Ernst Hanfstaengl, a German living in America, and his wife, Helene, a German-American, are an aristocratic couple that arrive in Germany as Hitler is becoming more popular with the masses.

When Ernst meets Hitler, he sees an opportunity to use Hitler to advance his own position and to protect the interests of the rich. He becomes Hitler’s advisor and, at his suggestion, Hitler adopts the small moustache, which becomes a trademark, and the swastika symbol. Hanfstaengl invites Hitler to his home to speak at a dinner party for wealthy patriots. However, neither Ernst, Helene nor their guests are prepared for Hitler’s remarks when he announces the need to eliminate the Jews.

Ernst has a school friend, Friedrich Hollander, who, along with his wife Blandine, presents the local cabaret. However, as Ernst aligns himself with the anti-Semitic Hitler, his and Friedrich's once close friendship is quickly shattered.

Hitler hires Ernst Röhm, head of the SA (Storm Troopers also known as the Brown Shirts), to protect him from his enemies and provide fighting power. Though their goals are different, an alliance is formed between them. When German Prime Minister Gustav Von Kahr offers Hitler a position in the government if he will quit making speeches and keep a low profile, Hitler asks Röhm to control his men who have a penchant for violent behavior. Röhm isn’t sure he can comply. Hitler asks General Erich Von Ludendorff, the famous World War I hero, to join him as a credible figurehead.

Meanwhile, respected journalist Fritz Gerlich, who also writes Prime Minister Von Kahr’s speeches, meets Hitler who reveals to Gerlich his hatred of the Jews. Gerlich realizes how dangerous Hitler is and advises Von Kahr to handle Hitler very carefully.

When Hitler learns that Von Kahr has double-crossed him and has no plans to honor his agreement with Hitler, he decides to move forward with his own government takeover. As Von Kahr makes a speech to the various other political factions, Hitler and Röhm overtake the beer hall where he is speaking and Hitler announces his own agenda. He leaves Von Kahr in Ludendorff’s charge, not realizing that Ludendorff will be tricked into releasing Von Kahr and his generals. Von Kahr quickly dispatches the German Army to stop Hitler and Röhm’s men and Hitler is injured in the skirmish that ensues.

Ernst Hanfstaengl, a witness to the events, calls Helene and tells her that things have gone terribly wrong and that he wants her to take their children to the country. As she is preparing to do so, Hitler appears at her home, hysterical and waving a gun.
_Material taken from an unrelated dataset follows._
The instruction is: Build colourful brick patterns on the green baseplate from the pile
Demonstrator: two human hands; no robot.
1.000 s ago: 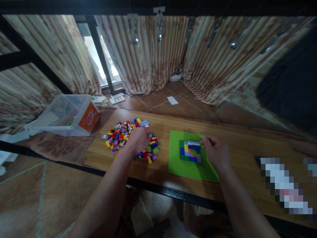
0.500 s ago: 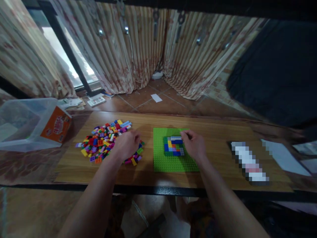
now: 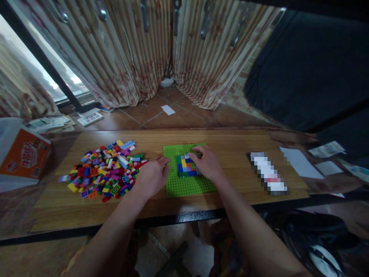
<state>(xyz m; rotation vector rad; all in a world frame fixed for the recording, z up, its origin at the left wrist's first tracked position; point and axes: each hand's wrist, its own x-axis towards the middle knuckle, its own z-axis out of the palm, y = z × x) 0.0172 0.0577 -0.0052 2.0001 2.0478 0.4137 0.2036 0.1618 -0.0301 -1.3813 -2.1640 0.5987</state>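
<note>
On the wooden board lies a green studded baseplate (image 3: 175, 188), bearing a low rectangular build of toy bricks (image 3: 184, 167) in blue, green, yellow, orange and white. My right hand (image 3: 207, 161) reaches over the build's far right corner. Its thumb and forefinger are apart, with no brick visible between them. My left hand (image 3: 154, 175) is between the loose brick pile (image 3: 106, 169) and the build, over the baseplate's left edge. Its fingers are pinched together; whatever they hold is hidden.
At far left stands a clear plastic box (image 3: 8, 130) with an orange label. A pixelated dark-edged object (image 3: 268, 173) lies on the board's right side. White papers (image 3: 302, 163) are beyond it. Curtains (image 3: 129, 57) hang behind the table.
My left hand has moved right, from over the brick pile to the baseplate's edge. My right thumb and forefinger have parted from a pinch. The view has shifted to the right.
</note>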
When he attempts to commit suicide, Helene prevents it and the police arrive to take him away.

Hitler and Ludendorff are put on trial for high treason and though Hitler pleads guilty, he gives an impassioned speech where he claims that he was merely attempting to take back what had been stolen from Germany. His speech is met with great enthusiasm by the party sympathizers in the courtroom; even the judge is impressed by him. But, Gerlich, watching from the gallery, is disgusted and enraged.

Gerlich prints the inspirational speech that Von Kahr was delivering when overtaken by Hitler and his men. He tells the German people about Von Kahr’s initiative that called for peace. Gerlich also reveals Hitler’s true agenda of intolerance, hatred and anti-Semitism and exposes him as an agitator who will take advantage of their fear. He admonishes the German people to denounce Hitler and his party and warns them that the worst thing that they do can do is to stand by and do nothing.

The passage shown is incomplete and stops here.